I remember a time when you could actually go on this forum and LEARN about INSURANCE, not just get someone’s opinion about politics. It seems like every article turns into a massive political rant . If the IJ moderator is reading this, I hope you realize that this is probably costing you readers.
I would like to mass up-vote you right now, but then I’d just be proving your point :)
I’m lucky enough that my employer provides a treatment cost calculator where you can pull up in-network and out-of-network prices for treatment before you even go to the hospital.

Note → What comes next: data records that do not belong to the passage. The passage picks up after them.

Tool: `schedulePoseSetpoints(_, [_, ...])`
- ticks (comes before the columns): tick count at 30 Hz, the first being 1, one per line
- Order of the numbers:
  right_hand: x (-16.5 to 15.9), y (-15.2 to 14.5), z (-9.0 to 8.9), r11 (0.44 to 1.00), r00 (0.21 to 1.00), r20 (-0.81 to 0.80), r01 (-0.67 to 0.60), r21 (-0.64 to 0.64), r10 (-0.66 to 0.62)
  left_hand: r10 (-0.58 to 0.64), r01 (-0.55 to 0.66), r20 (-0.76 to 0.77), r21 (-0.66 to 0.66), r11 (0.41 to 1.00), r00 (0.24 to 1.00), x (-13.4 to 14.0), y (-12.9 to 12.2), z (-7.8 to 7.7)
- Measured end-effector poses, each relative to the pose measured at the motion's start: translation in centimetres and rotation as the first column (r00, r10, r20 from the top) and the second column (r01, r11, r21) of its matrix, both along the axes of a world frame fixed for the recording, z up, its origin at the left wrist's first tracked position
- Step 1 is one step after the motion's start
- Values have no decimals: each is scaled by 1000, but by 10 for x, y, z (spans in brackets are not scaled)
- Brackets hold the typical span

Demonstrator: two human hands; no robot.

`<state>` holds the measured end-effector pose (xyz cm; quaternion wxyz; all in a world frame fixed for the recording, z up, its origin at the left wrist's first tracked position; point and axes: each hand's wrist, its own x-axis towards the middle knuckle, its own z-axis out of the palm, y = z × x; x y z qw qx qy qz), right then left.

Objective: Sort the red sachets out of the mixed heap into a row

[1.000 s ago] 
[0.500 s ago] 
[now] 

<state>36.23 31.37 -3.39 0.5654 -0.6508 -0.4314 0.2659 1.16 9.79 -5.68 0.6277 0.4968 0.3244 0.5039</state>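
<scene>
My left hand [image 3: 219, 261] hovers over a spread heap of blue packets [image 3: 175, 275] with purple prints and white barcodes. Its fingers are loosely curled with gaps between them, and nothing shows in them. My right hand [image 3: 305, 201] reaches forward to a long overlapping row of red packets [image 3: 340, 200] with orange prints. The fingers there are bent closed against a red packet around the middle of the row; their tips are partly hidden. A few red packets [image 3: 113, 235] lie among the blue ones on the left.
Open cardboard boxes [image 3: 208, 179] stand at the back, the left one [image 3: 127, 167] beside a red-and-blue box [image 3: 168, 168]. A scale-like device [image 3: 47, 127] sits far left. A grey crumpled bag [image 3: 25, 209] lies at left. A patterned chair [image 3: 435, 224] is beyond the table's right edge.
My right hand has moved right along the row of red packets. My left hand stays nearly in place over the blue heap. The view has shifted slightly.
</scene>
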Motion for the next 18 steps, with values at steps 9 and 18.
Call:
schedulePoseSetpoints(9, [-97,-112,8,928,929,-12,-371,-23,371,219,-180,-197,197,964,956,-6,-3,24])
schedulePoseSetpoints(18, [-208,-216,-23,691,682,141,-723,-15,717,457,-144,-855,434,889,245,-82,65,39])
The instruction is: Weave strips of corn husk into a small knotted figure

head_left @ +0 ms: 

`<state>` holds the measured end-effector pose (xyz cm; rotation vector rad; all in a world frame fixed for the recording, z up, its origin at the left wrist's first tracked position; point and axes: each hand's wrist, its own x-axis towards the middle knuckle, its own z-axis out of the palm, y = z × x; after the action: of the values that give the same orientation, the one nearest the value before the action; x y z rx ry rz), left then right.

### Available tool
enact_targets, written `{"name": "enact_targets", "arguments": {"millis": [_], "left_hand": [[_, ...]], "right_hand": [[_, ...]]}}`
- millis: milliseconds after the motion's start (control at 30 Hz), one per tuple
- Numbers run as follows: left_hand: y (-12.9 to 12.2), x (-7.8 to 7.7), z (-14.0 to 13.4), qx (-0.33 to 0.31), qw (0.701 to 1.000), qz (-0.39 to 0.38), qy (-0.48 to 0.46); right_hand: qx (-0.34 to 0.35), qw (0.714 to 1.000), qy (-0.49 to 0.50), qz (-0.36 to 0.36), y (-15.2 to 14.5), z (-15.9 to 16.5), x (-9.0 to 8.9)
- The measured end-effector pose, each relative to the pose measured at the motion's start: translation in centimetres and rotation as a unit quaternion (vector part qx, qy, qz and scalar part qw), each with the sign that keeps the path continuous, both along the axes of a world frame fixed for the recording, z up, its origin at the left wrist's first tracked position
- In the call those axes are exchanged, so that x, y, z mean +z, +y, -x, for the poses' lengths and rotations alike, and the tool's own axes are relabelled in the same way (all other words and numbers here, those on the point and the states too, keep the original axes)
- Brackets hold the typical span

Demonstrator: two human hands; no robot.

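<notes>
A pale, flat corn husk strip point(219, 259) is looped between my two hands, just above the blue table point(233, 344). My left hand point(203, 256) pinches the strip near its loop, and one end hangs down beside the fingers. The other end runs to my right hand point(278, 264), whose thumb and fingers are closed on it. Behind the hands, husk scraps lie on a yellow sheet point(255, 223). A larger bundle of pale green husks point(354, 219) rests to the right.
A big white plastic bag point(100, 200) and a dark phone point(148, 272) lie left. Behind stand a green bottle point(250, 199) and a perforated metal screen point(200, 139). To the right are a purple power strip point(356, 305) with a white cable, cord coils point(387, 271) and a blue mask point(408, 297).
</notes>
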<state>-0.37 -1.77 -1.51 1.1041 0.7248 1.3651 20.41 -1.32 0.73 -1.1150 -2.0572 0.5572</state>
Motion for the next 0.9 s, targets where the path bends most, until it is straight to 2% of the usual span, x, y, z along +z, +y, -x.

Unfortunately, that doesn’t get to the meat of this article
“In many cases, patients don’t realize they’ve received out-of-network care until they’re slapped with a bill for hundreds or thousands of dollars.”
If I ensure my surgeon is in-network, I shouldn’t have to ask for the name of the anesthesiologist and every other person involved in the operation too, just to make sure they’re in-network as well.
It’ll never happen, but it would be nice if you make sure your doctor is in-network that your doctor ensures those helping him/her are also in your network.
Next, there will be extra charges for the cafeteria worker being out-of-network. “Hey, this isn’t in-network Jello!”
Say what you will about the V.A., but at least we don’t have to worry about any of the treatment being out-of-network.
DCMS, no you dont have to worry about Network. Just Doc who dont care and will actually treat you with out mis diagnosing you or shove you in a room and let you die.
This VA in Chicago is a repeat offender and no govt entity does anything about it. They were Low Lited in that news piece I seen last week or so. They did not look good at all.
I do understand that there are much better facilities across the country then (I think its called) Edwards Hospital in Mel Rose Park. Thats is a facility that needs to be completely gutted (Employee Wise) as a piece on the news last year stated how the big cheese over there were letting people die so as to keep cost of treatment down.
FFA, here is some food for thought about how Progressive Socialists think:
Karl Marx once said – Remove one freedom per generation and soon you will have no freedom and no one would have noticed.
This is exactly how Obama and his minions have operated for 8 long years and Obamacare is their “signature” achievement.
We just have to worry about the VA offering a suicide hot line and then getting voice mail and no return call. Yes, that is the latest scandal and veterans still have a long waiting list for treatment. That is Universal Care in a microcosm.